Intervenant devant les députés, le ministre a d’abord tenu à relativiser la question du coût de l’énergie, souvent présentée comme un frein majeur à la compétitivité industrielle. Selon lui, l’énergie au Maroc demeure largement compétitive à l’échelle internationale. Sans prétendre rivaliser avec les pays producteurs de pétrole, elle resterait de deux fois et demie à trois fois moins chère qu’en Europe, un avantage non négligeable pour l’industrie nationale.
Pour Ryad Mezzour, le véritable levier de réduction des coûts de production ne se situe donc pas dans l’énergie, mais dans d’autres composantes structurelles qui pèsent lourdement sur la compétitivité des entreprises marocaines. À ce titre, le ministre a pointé du doigt le secteur de la logistique, qu’il a qualifié de priorité absolue pour l’action publique.
Les coûts actuels de la chaîne logistique ont été jugés « déraisonnables » par le ministre, qui a révélé qu’acheminer une voiture au Maroc peut parfois coûter plus cher que sa fabrication elle-même. Une situation qu’il considère comme un dysfonctionnement majeur, pénalisant à la fois les industriels locaux et l’attractivité du pays pour les investisseurs étrangers.
Ce déséquilibre constitue, selon Mezzour, un défi stratégique pour l’industrie nationale, en particulier pour un secteur automobile qui représente l’un des piliers de l’exportation et de l’industrialisation du Maroc. Il a assuré que le gouvernement est pleinement engagé à corriger cette situation, notamment par une réforme en profondeur des chaînes logistiques, afin d’améliorer l’efficacité des circuits d’approvisionnement et de production.

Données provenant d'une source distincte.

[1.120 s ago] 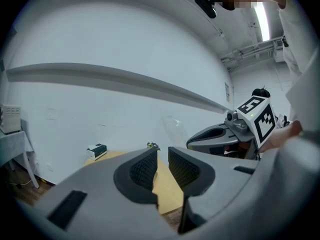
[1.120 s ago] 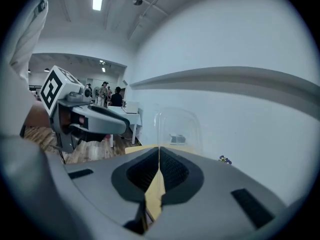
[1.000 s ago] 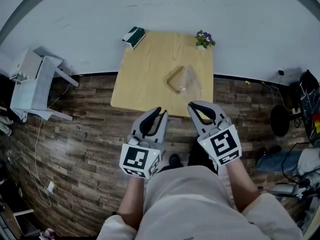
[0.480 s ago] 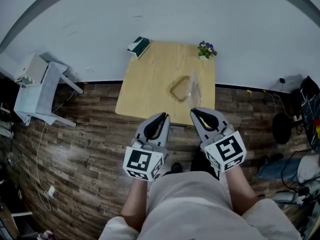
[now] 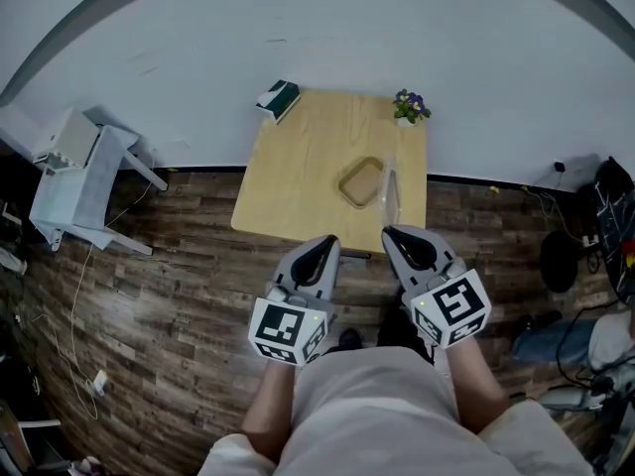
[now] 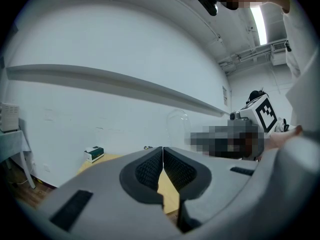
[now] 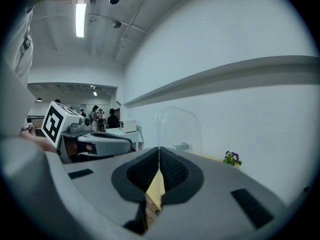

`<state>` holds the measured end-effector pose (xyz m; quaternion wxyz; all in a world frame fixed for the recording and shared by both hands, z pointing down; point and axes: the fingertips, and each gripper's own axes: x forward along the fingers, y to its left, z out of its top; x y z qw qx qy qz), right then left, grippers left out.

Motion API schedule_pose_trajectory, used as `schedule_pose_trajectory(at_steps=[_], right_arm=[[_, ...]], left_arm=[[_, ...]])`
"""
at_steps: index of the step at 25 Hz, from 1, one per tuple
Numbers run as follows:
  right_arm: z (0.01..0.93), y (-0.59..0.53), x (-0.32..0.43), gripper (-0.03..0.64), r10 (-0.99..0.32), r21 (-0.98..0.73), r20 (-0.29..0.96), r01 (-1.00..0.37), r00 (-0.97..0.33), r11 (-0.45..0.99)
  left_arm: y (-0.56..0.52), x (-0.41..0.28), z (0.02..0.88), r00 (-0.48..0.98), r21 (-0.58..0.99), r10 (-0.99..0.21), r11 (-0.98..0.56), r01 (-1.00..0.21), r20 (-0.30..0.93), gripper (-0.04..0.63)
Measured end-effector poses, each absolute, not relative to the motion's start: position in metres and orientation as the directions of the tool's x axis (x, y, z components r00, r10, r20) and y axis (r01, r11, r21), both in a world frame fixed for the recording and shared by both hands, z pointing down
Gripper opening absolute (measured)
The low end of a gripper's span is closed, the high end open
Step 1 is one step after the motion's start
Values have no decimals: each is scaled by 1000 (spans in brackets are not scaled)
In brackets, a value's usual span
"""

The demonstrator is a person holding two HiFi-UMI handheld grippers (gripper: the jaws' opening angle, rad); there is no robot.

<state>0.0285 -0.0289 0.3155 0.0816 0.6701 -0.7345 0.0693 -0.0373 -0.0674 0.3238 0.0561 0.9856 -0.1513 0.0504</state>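
My right gripper (image 5: 402, 238) (image 7: 159, 166) is shut on the thin edge of a clear plastic dome lid (image 7: 177, 126) (image 5: 390, 184), which stands upright ahead of its jaws. The lid hangs over the right side of a wooden table (image 5: 308, 157), beside a shallow tan tray (image 5: 359, 181). My left gripper (image 5: 322, 247) (image 6: 162, 156) is shut with nothing between its pads, held level with the right one short of the table's near edge. In the left gripper view the lid (image 6: 178, 126) shows past the jaws.
A green box (image 5: 277, 98) (image 6: 93, 154) lies at the table's far left corner, a potted purple flower (image 5: 409, 106) (image 7: 231, 157) at the far right. A white side table (image 5: 84, 167) stands left. Cables and gear (image 5: 595, 236) lie on the floor right. A white wall backs the table.
The left gripper's jaws have closed from a small gap to touching. The clear lid has swung upright and rightward, off the tan tray. Both grippers have drifted slightly down the head view.
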Motion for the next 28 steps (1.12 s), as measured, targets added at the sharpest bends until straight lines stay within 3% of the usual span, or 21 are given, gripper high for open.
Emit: schedule_pose_trajectory(at_steps=[28], right_arm=[[316,-9,22,10,-969,-14,221,-994,-112,111]], left_arm=[[-49,-40,321,950,93,-289,-949,-301,120,6]])
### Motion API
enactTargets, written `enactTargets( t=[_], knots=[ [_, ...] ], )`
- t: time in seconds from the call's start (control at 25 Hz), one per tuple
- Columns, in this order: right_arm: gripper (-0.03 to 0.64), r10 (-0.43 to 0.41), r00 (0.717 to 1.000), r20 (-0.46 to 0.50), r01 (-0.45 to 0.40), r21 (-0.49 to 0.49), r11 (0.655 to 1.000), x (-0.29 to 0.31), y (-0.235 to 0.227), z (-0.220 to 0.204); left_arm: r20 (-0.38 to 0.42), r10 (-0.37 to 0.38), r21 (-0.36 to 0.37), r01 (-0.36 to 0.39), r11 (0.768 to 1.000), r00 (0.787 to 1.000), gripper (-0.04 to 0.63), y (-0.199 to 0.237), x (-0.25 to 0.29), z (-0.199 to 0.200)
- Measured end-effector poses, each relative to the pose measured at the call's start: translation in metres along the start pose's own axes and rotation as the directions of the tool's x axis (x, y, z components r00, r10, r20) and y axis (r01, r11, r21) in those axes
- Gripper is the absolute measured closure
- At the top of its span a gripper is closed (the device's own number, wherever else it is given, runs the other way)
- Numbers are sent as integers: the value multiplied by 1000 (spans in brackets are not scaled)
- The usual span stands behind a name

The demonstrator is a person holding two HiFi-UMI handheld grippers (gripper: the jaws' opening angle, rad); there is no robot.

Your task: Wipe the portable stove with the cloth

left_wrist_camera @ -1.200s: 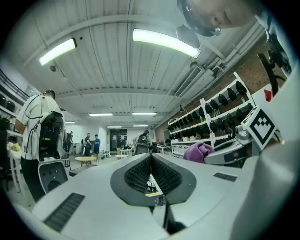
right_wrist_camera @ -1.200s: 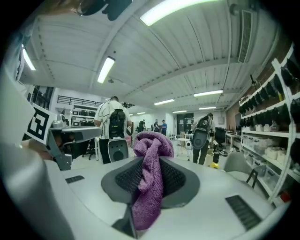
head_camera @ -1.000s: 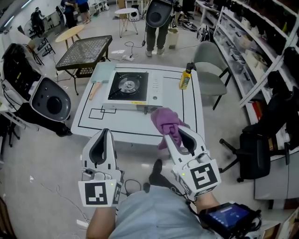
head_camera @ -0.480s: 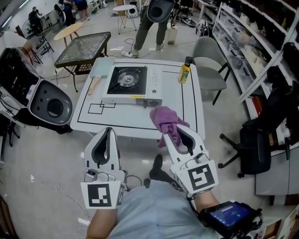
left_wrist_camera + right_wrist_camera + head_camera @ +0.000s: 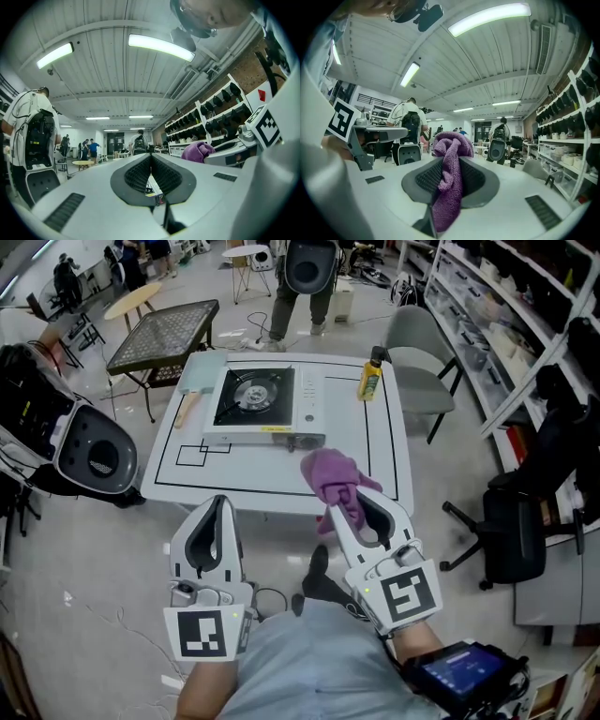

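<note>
- Workshop floor, head view: a white table (image 5: 281, 474) marked with black lines stands ahead of the person, with shelving to the right and a grey chair (image 5: 412, 362) at its far right corner.
- Head view: the portable stove (image 5: 265, 407) sits on the far half of the table, burner to the left. A yellow bottle (image 5: 371, 378) stands upright to its right, well apart. A pale scraper with a wooden handle (image 5: 195, 395) lies just left of it.
- Head view: the right gripper (image 5: 349, 505) reaches over the near table edge with the purple cloth (image 5: 330, 479) bunched at its tip. The cloth is short of the stove and clear of it. Whether it touches the table cannot be told.
- Head view: the left gripper (image 5: 216, 510) hangs off the near edge of the table, level with the right one.
- Head view: a person (image 5: 305, 277) stands beyond the table.
- Left gripper view: the jaws meet at their tips with nothing between them.
- Right gripper view: the jaws are clamped on the cloth, which bulges above the tips and trails down between the pads.
</note>
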State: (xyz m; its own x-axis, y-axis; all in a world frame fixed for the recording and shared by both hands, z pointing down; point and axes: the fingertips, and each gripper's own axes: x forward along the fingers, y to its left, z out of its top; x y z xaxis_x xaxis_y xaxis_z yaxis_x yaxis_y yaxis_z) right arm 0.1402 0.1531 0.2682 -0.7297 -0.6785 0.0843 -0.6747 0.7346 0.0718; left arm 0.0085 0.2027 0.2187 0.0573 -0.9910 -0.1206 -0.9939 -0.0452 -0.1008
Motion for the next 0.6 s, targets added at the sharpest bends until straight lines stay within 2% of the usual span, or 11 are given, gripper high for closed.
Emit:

Dans un contexte de concurrence internationale accrue, le ministre a rappelé que la compétitivité industrielle ne se joue plus uniquement sur les coûts salariaux ou énergétiques, mais sur la capacité d’un pays à offrir des infrastructures logistiques performantes, fiables et maîtrisées, condition indispensable pour consolider la place du Maroc dans les chaînes de valeur mondiales.